Re: sin/cos via SSE2, and an alignment bug (was Re: sqrt via SSE2)
> > > There's then the issue, though it's probably more one for the next glibc
> > > release after gcc-3.1 appears, of whether a sin() implementation using
> > > code and a suitable rational-function approximation could get adequate
> > > results in less than the 190-or-so cycles that fsin takes: I'm pretty
> > > it's possible, even given that the necessary two divides can't take less
> > > than 70 ticks and that one might want a table-lookup for argument
> > Yes, we need to address this issue eventually.

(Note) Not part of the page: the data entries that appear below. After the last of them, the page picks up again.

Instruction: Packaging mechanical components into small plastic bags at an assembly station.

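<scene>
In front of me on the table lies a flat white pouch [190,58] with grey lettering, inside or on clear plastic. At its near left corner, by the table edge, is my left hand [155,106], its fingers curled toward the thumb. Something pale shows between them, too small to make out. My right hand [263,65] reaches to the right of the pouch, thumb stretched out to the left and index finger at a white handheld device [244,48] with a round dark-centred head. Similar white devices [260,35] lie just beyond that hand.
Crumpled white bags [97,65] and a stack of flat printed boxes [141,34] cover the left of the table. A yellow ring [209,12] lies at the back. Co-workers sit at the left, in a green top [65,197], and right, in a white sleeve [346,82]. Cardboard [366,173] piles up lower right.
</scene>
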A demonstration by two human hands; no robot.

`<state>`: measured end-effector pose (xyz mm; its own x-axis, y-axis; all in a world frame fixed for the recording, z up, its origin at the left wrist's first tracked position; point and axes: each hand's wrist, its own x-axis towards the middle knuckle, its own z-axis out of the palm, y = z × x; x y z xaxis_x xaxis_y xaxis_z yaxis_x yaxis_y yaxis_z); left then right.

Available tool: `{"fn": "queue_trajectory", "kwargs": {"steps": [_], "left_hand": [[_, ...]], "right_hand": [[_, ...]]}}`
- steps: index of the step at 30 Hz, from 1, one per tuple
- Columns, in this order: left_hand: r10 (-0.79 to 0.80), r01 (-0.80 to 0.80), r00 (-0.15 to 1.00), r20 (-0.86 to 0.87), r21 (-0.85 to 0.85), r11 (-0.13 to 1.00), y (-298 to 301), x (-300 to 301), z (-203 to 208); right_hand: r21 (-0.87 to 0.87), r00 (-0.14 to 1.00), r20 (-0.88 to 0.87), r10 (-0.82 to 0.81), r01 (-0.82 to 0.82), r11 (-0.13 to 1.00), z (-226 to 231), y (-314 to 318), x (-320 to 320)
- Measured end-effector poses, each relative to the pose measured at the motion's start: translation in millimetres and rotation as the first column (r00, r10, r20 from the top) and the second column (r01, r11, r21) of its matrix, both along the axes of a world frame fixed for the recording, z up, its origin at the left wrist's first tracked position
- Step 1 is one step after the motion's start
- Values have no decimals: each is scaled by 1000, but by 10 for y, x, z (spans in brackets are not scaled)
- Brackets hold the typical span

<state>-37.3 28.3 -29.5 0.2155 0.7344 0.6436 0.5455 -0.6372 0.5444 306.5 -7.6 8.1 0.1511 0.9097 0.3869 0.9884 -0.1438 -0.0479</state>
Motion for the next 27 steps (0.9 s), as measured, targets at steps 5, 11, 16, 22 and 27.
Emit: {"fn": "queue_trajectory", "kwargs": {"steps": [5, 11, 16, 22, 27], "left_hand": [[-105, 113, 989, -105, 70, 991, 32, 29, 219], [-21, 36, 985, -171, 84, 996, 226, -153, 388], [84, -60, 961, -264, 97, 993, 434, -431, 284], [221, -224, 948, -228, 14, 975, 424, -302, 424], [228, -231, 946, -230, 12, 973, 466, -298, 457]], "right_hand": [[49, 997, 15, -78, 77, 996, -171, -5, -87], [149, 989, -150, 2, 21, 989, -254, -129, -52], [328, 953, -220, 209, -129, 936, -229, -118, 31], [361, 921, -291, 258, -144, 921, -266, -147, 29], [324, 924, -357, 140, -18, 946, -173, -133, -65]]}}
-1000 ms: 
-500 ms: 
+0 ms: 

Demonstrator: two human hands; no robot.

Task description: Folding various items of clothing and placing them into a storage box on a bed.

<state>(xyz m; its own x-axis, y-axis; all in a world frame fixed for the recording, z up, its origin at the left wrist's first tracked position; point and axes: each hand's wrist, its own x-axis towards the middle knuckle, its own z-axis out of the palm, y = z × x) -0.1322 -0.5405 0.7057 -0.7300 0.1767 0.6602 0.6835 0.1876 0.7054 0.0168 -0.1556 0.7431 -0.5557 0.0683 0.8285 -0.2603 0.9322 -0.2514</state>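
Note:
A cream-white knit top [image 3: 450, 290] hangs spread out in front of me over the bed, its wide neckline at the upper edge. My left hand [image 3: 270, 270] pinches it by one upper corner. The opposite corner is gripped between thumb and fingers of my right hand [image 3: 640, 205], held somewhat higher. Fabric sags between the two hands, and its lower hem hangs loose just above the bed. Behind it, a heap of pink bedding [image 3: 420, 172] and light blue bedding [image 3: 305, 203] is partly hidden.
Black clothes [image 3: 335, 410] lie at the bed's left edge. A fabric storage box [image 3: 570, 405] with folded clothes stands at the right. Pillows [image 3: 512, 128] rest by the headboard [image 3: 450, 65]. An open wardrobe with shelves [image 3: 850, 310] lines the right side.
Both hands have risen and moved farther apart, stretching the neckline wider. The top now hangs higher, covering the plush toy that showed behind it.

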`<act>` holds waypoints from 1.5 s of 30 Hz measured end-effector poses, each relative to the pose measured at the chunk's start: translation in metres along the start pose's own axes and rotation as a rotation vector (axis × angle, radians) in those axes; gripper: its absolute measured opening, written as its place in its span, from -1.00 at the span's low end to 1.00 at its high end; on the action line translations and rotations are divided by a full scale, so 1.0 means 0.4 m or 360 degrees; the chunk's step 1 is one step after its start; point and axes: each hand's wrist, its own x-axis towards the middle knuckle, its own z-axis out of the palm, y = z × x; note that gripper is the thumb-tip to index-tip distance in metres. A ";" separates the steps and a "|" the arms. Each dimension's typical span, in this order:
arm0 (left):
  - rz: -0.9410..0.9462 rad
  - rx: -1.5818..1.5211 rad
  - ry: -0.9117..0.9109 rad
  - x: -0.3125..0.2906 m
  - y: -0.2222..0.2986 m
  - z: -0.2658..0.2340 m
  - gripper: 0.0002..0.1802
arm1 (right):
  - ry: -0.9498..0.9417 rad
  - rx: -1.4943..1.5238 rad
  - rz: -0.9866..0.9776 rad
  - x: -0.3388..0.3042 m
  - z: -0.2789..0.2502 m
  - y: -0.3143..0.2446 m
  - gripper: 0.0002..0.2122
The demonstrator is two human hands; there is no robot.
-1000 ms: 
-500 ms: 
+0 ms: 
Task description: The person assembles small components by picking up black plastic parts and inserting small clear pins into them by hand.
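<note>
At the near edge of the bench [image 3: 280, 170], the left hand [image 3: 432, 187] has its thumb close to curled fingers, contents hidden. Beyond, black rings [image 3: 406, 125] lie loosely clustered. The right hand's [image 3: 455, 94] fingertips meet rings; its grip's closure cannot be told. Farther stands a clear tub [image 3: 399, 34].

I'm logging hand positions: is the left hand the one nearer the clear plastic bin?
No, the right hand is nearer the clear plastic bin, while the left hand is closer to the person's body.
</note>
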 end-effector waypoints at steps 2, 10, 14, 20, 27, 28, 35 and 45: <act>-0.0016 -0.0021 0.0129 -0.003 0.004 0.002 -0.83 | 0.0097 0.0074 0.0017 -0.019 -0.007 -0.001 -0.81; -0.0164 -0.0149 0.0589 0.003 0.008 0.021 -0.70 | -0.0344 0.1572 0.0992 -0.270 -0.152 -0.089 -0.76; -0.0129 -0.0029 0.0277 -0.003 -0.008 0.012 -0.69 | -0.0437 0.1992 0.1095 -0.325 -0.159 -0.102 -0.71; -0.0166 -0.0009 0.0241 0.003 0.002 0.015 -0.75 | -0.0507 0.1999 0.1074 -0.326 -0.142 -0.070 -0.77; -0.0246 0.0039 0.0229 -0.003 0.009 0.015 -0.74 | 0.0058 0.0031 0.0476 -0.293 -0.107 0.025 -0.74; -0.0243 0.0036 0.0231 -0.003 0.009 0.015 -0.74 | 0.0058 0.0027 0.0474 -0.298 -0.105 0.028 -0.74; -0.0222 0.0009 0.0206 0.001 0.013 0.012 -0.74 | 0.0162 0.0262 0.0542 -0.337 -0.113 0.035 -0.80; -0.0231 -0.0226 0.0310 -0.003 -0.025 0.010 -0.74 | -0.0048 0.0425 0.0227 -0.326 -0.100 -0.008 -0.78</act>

> Annoyingly, whilst I've quickly cobbled together a strategy that ought to
> work for sin() -- a degree-4 Pad\'e approximation is accurate to within
> 7.5e-18 in [0 .. Pi/32], a 64-V2DF lookup table and a trig identity extend
> to [0 .. 2*Pi], and I trust that
> MOVSD twopi, XMM0
> DIVSD XMM0, XMM1 -- divide by 53-bit-precision 2*PI
> CVTTPD2DQ XMM1, XMM2 -- round to nearest integer
> CVTTDQ2PD XMM2, XMM3 -- bring back to a double
> MULSD XMM0, XMM3 -- multiple by 53-bit-precision 2*PI
> SUBSD XMM3, XMM1 -- and get the remainder
> is good-enough argument reduction for -ffast-math -- the actual
> implementation really wants to be written using the SSE2 built-ins which at
> present don't exist.
> So I'll put that on a back-burner for the moment and continue bug-hunting:
> I've got a rather suspicious problem at the moment where the use of unions
> containing attribute(("V4SI")) elements either crashes the compiler in
> expr.c, or generates code which uses MOVPD on non-16-byte-aligned objects
> and segfaults.
Can you show me the testcase? Note that gcc does not align properly stack
frame of function main () in case your runtime don't. Many Linux distros
contain glibc compiled by gcc 2.95 that miscompiles it in a way that stack
is missaligned at the entry.
Stack alignment works for nested functions, but just until you don't get it
missaligned by being called via some callback from 2.95 code.
> I'll bring in a more complete report tomorrow if the problem still exists
> in -20020218, but for the moment see PR C/5680.